The entries need to be copied exactly as they stand, images left out.

◆ Collection entries ◆
* * * * *

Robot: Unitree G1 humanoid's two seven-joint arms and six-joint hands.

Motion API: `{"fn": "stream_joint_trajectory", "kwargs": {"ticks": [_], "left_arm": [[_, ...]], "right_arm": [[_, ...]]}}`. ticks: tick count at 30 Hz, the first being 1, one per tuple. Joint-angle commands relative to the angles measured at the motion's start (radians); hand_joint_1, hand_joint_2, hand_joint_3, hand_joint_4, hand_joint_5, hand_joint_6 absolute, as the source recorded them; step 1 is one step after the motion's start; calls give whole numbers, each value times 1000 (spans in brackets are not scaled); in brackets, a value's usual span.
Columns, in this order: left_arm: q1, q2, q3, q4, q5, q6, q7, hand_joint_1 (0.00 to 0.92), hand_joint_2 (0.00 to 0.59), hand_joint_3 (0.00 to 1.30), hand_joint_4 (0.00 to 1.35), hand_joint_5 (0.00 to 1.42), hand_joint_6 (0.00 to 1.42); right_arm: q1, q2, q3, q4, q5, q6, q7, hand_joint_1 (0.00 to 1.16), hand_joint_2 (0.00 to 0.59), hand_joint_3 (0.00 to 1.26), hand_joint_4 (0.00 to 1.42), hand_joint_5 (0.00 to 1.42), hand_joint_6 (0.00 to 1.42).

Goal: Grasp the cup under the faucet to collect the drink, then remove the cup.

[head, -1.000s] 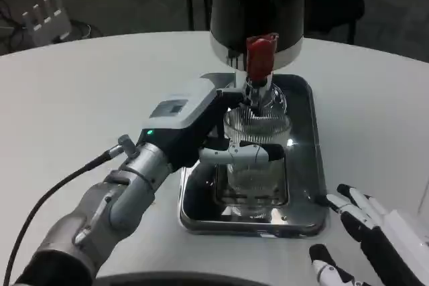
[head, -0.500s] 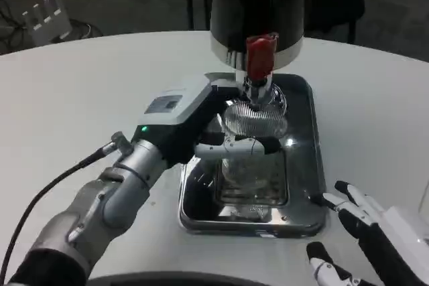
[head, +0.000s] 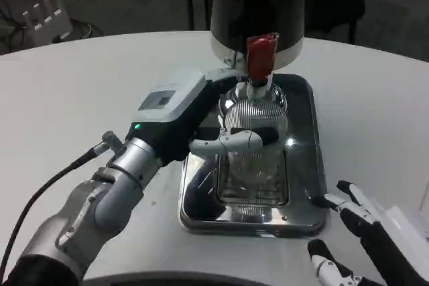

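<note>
A clear ribbed glass cup (head: 255,140) stands over the metal drip tray (head: 308,165), right below the red-handled faucet (head: 261,56) of the black drink dispenser (head: 258,5). My left hand (head: 194,122) grips the cup from the left, with fingers (head: 234,141) wrapped across its front. The cup's rim sits close under the spout. Whether liquid is in the cup I cannot tell. At the bottom right, my right hand (head: 365,239) hovers low over the table with fingers spread, holding nothing.
The tray has a grated middle (head: 255,192) and raised shiny edges. White tabletop (head: 80,98) lies open to the left and right of the tray. A black cable (head: 47,192) runs along my left forearm.
My left hand has lifted the cup up and slightly back, bringing its rim closer under the faucet. The right hand has barely shifted.
</note>
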Motion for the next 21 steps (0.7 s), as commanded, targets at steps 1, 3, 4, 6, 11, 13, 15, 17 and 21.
{"fn": "stream_joint_trajectory", "kwargs": {"ticks": [1,3,4,6,11,13,15,17,21], "left_arm": [[53,25,38,-86,-38,-11,-19,111,72,311,52,233,600],[91,41,65,-141,-60,-9,-35,111,72,311,59,228,590],[110,50,78,-166,-72,-9,-43,111,72,311,61,227,588],[148,68,103,-216,-94,-7,-62,102,74,312,71,227,585],[256,94,189,-339,-201,4,-110,97,74,332,146,275,602],[299,85,232,-390,-270,16,-130,93,83,361,220,350,692],[328,74,268,-449,-324,23,-143,78,104,393,296,414,747],[338,62,296,-512,-390,35,-168,57,115,412,345,447,755],[313,42,320,-599,-518,116,-257,39,120,376,349,424,641]], "right_arm": [[9,1,3,3,1,4,2,280,511,175,6,37,128],[6,3,5,3,0,5,3,284,517,183,10,37,128],[5,4,7,3,1,6,3,286,518,185,10,37,128],[3,3,9,3,-3,4,5,287,519,186,11,37,128],[5,7,12,2,-4,11,8,290,519,187,11,37,128],[5,6,14,2,-3,12,10,291,519,187,11,37,128],[0,2,17,4,-4,13,14,292,519,187,11,37,128],[-6,1,19,6,-4,15,16,293,519,187,14,37,128],[-8,0,24,2,-3,12,17,294,519,187,19,37,128]]}}
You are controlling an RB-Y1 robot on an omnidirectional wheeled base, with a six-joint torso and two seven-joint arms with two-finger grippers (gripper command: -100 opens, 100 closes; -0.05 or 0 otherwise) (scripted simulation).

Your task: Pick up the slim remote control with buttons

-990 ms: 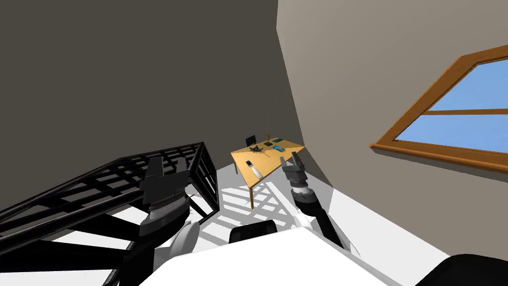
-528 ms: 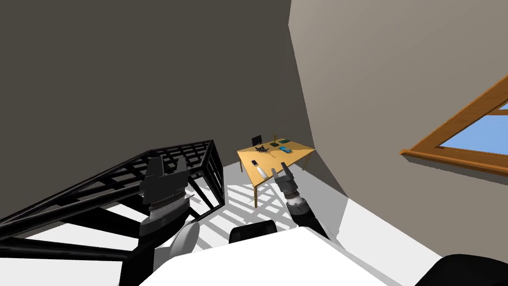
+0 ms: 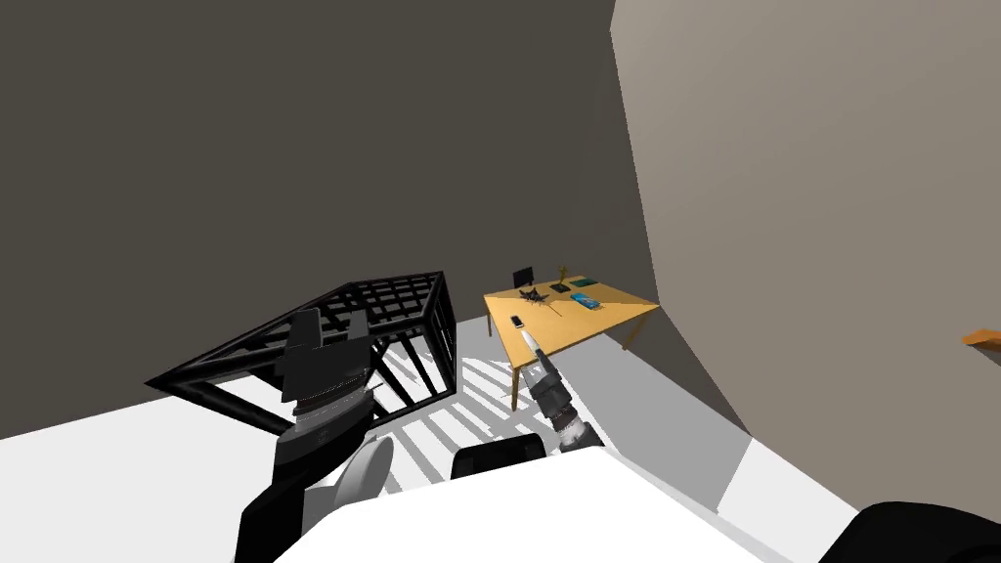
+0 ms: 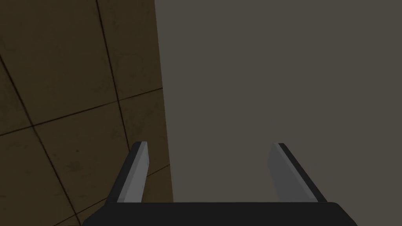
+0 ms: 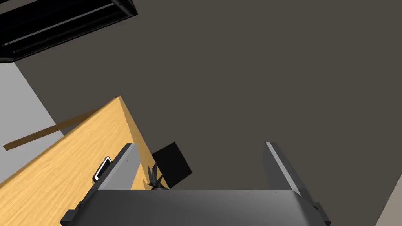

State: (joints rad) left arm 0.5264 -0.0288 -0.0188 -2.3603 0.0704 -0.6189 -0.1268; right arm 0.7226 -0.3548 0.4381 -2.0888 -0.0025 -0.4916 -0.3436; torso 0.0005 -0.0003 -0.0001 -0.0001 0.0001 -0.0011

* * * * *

◆ SOLUTION TO THE EXERCISE ◆
Robot: Unitree G1 humanoid's two seven-joint arms and six-joint hands.

Motion API: `{"fn": "stream_joint_trajectory", "kwargs": {"ticks": [_], "left_arm": [[_, ...]], "right_arm": [[_, ...]]}}`. ticks: tick count at 30 Hz, the first being 1, one per tuple. Joint-angle commands relative to the angles measured at the motion's start (radians); hand_joint_1, hand_joint_2, hand_joint_3, hand_joint_4, hand_joint_5, hand_joint_6 absolute, as the source recorded them; step 1 is one step after the motion's start; calls give whole numbers, each value times 1000 (spans in brackets are not scaled); in brackets, a value's usual span.
Columns, in this order: left_arm: q1, q2, q3, q4, q5, q6, q7, hand_joint_1 (0.00 to 0.92), hand_joint_2 (0.00 to 0.59), hand_joint_3 (0.00 to 1.30), hand_joint_4 (0.00 to 1.35), hand_joint_5 (0.00 to 1.42), hand_joint_6 (0.00 to 1.42); right_arm: q1, q2, q3, q4, q5, q6, q7, hand_joint_1 (0.00 to 1.16), hand_joint_2 (0.00 to 0.59), hand_joint_3 (0.00 to 1.26), hand_joint_4 (0.00 to 1.42), hand_joint_5 (0.00 to 1.42), hand_joint_6 (0.00 to 1.42).

Goal: Grasp the cup under the faucet to collect the drink, then remove the cup.

[head, -1.000s] 
[head, -0.500s] 
[head, +0.000s] 

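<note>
A clear ribbed glass cup (head: 255,140) stands over the metal drip tray (head: 308,165), right below the red-handled faucet (head: 261,56) of the black drink dispenser (head: 258,5). My left hand (head: 194,122) grips the cup from the left, with fingers (head: 234,141) wrapped across its front. The cup's rim sits close under the spout. Whether liquid is in the cup I cannot tell. At the bottom right, my right hand (head: 365,239) hovers low over the table with fingers spread, holding nothing.
The tray has a grated middle (head: 255,192) and raised shiny edges. White tabletop (head: 80,98) lies open to the left and right of the tray. A black cable (head: 47,192) runs along my left forearm.
My left hand has lifted the cup up and slightly back, bringing its rim closer under the faucet. The right hand has barely shifted.
</note>
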Motion for the next 21 steps (0.7 s), as commanded, targets at steps 1, 3, 4, 6, 11, 13, 15, 17 and 21.
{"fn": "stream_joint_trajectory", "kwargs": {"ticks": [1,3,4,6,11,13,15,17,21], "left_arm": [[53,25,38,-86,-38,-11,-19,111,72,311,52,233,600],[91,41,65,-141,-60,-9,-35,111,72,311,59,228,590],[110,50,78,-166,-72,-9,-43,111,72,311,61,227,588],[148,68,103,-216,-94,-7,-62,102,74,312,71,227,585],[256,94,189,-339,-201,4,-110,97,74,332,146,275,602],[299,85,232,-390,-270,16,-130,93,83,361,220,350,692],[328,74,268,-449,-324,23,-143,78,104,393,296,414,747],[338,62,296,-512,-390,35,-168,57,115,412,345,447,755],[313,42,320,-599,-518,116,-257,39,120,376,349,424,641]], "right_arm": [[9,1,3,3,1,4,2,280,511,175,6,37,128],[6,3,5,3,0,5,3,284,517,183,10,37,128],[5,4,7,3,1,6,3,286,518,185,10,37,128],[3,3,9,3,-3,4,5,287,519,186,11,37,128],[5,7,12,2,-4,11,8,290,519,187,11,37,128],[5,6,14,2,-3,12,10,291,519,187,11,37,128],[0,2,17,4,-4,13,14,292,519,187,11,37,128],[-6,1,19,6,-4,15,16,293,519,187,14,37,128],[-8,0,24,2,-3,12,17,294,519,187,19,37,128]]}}
You are controlling an RB-Y1 robot on an omnidirectional wheeled base, with a six-joint torso and two seven-joint arms with two-finger grippers (gripper command: -100 opens, 100 closes; -0.05 or 0 otherwise) (scripted simulation).

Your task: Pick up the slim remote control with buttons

-990 ms: 
-528 ms: 
+0 ms: 
+0 ms: 
+0 ms: 

State: (joints rad) left arm 0.5264 -0.0288 -0.0188 -2.3603 0.0704 -0.6189 -0.1268; right arm 0.7226 -0.3548 0.4381 -2.0888 -0.0025 -0.4916 -0.3436; torso 0.0005 -0.0003 -0.0001 -0.0001 0.0001 -0.0011

What the exercise asked for is now complete.